* Requirement: Scan the material below for every line with the string "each", and copy those lines.

####

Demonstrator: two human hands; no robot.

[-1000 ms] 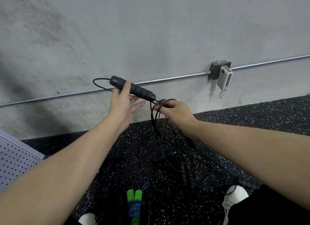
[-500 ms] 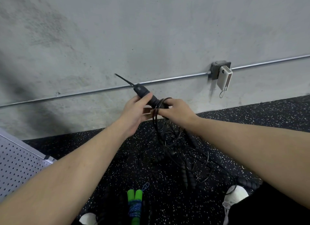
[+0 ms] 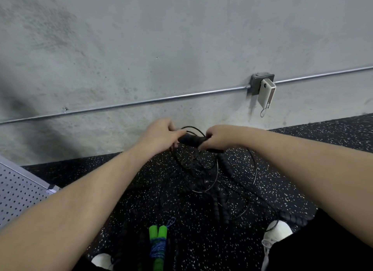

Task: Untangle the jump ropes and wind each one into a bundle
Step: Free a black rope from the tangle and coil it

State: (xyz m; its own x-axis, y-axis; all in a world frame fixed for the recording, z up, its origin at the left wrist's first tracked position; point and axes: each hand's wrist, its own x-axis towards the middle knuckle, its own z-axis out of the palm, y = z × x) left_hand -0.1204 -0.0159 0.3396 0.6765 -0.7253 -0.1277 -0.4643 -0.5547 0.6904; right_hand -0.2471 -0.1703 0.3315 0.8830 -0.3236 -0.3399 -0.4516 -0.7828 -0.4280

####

* Written solution:
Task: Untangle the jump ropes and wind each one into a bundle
State: (xyz m; its own x-axis, y-axis; all in a world frame fixed for the recording, z up, its origin at the left wrist's first tracked position; point and axes: each hand's wrist, its own x-axis towards the middle knuckle, its own z-axis out of the palm, y = z × x) left_hand -0.1204 -0.0159 0.3396 0.6765 -0.7253 -0.1277 -0.4643 -0.5547 0.6904; right_hand -0.2471 -0.1703 0.3315 0.8830 -0.3236 -0.3399 -0.4516 -0.7828 -0.4280

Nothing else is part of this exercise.